Sunday, November 8, 2020

Beau Travail (Claire Denis, 1999)


Cast: Denis Lavant, Michel Subor, Grégoire Colin, Richard Courcet, Nicolas Devauchelle, Adiatou Massudi, Mickael Ravovski, Dan Herzberg, Giuseppe Molino, Gianfranco Poddighe, Marc Veh, Thong Duy Nguyen, Jean-Yves Vivet, Bernardo Montet, Dimitri Tsiapkinis, Djanel Zemali, Abdelkader Bouti. Screenplay: Claire Denis, Jean-Pol Fargeau, based on a novella by Herman Melville. Cinematography: Agnès Godard. Production design: Arnaud de Moleron. Film editing: Nelly Quettier. Music: Charles-Henri de Pierrefeu, Eran Zur. 
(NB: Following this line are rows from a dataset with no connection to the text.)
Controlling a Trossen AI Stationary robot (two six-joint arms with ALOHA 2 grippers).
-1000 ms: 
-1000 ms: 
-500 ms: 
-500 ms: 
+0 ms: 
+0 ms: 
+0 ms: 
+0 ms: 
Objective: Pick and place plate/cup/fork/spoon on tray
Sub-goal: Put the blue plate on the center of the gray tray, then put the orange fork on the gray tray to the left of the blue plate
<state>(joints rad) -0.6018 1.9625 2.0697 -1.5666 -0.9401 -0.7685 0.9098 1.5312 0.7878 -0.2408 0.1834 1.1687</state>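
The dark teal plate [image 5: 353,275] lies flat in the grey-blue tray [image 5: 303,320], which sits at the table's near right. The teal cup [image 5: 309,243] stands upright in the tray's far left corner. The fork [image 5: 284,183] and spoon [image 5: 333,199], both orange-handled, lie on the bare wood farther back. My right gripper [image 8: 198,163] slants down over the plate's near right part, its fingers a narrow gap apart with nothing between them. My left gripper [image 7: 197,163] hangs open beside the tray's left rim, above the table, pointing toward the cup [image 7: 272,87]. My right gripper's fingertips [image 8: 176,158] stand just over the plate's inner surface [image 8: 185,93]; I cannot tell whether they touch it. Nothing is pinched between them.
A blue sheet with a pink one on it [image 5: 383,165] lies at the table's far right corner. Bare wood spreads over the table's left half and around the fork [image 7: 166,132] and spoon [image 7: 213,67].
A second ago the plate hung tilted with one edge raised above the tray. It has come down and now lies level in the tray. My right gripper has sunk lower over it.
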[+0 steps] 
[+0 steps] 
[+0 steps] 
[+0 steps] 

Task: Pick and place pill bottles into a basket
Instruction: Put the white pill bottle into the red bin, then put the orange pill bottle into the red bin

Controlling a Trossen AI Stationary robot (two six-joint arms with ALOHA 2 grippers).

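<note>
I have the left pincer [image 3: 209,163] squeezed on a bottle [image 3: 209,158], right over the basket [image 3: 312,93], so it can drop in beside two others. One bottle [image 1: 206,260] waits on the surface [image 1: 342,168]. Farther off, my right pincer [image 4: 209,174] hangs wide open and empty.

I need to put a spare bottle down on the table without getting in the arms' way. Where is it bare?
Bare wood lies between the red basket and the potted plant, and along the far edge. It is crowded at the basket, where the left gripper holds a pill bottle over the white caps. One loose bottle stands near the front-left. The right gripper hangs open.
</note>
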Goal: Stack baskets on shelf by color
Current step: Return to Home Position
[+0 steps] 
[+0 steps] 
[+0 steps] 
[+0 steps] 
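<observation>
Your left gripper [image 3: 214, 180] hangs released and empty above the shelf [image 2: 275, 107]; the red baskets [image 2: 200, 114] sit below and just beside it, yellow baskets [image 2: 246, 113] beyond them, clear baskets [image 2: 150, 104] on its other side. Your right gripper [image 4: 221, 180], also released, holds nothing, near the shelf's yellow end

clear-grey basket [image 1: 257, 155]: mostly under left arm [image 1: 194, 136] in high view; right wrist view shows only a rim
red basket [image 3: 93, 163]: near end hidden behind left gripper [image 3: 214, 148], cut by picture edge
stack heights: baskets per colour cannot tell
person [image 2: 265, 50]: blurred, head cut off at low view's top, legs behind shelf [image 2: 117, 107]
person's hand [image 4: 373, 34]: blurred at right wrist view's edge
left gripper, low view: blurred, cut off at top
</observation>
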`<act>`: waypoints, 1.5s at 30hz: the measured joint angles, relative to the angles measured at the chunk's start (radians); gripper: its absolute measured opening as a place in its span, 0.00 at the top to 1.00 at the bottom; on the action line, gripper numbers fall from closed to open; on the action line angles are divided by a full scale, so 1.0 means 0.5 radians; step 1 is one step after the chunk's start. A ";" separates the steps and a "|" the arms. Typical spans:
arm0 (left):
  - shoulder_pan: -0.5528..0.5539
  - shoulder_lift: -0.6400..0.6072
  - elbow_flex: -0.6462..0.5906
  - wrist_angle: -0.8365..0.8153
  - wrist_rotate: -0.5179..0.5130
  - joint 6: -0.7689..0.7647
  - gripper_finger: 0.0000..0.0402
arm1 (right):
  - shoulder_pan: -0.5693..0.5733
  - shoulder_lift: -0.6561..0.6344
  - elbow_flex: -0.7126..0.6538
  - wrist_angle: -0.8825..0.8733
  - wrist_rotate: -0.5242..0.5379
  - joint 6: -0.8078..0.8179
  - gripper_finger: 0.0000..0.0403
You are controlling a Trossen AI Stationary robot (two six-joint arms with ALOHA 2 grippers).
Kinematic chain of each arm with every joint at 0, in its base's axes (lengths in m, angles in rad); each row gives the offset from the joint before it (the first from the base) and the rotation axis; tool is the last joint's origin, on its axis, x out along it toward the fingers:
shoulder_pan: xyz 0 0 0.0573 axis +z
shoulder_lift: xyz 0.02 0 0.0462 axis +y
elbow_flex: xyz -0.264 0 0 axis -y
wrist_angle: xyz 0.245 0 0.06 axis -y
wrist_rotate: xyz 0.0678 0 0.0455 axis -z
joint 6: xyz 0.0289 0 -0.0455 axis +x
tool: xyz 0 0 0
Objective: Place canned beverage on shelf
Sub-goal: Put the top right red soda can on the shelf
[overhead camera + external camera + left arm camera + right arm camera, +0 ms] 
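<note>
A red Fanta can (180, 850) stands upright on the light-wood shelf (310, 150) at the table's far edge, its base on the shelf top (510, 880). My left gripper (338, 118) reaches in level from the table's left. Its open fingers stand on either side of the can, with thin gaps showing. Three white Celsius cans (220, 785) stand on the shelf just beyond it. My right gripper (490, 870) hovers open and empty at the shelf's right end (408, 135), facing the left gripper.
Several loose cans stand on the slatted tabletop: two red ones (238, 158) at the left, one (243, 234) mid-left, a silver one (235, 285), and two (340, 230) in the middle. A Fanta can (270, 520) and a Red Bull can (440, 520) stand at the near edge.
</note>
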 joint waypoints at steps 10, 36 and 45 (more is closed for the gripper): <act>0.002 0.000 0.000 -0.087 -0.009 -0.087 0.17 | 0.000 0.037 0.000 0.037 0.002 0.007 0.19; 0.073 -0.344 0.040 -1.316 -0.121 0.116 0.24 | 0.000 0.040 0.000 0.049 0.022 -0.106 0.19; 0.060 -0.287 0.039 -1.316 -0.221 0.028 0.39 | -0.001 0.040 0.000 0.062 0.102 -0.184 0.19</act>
Claire Denis's Beau Travail doesn't really have much in common with Kathryn Bigelow's Point Break (1991). Bigelow's film is pure pulp movie action thriller material, whereas Denis's is thoughtfully derived from a literary classic, Herman Melville's Billy Budd. But both films are directed by women with a keenly objective eye toward male display, the acting-out of testosterone-driven urges, a vision that gives these movies a special erotic charge. It might be worth bringing in a third film for consideration here: Rainer Werner Fassbinder's Querelle (1982), a film made by a gay man that, like Denis's, also contains overtones of Billy Budd. But where Fassbinder's movie feels overheated, even campy, Denis's film, for all its intensity, has a coolness to it. I think that sometimes Denis, for all the scenes of barechested Legionnaires working out intensely, even intimately in the desert sun, is more restrained than she might be. The central conflict of her film, between Galoup (Denis Lavant), the movie's Claggart equivalent, and Sentain (Grégoire Colin), the Billy Budd of the movie, is fragmented in Denis's telling. All of the film's Legionnaires are handsome, so that Sentain doesn't stand out immediately from the group the way Melville's Billy does. The development of Galoup's jealous antipathy is subtly handled, mostly by casting the story as a flashback by Galoup after being court-martialed and expelled from the Legion -- this Claggart doesn't die. Neither, for that matter, does this Billy Budd, although he comes closer to it. But Beau Travail is still something like a great movie, maybe because Denis's avoidance of melodramatic excess and narrative hand-holding leaves it up to the viewer to draw inferences about motives and behavior. The film gets a great boost from Agnès Godard's hungry cinematography, a score that includes excerpts from another version of Billy Budd, Benjamin Britten's opera, and most especially from the Legionnaires' training routines, choreographed by Bernardo Montet.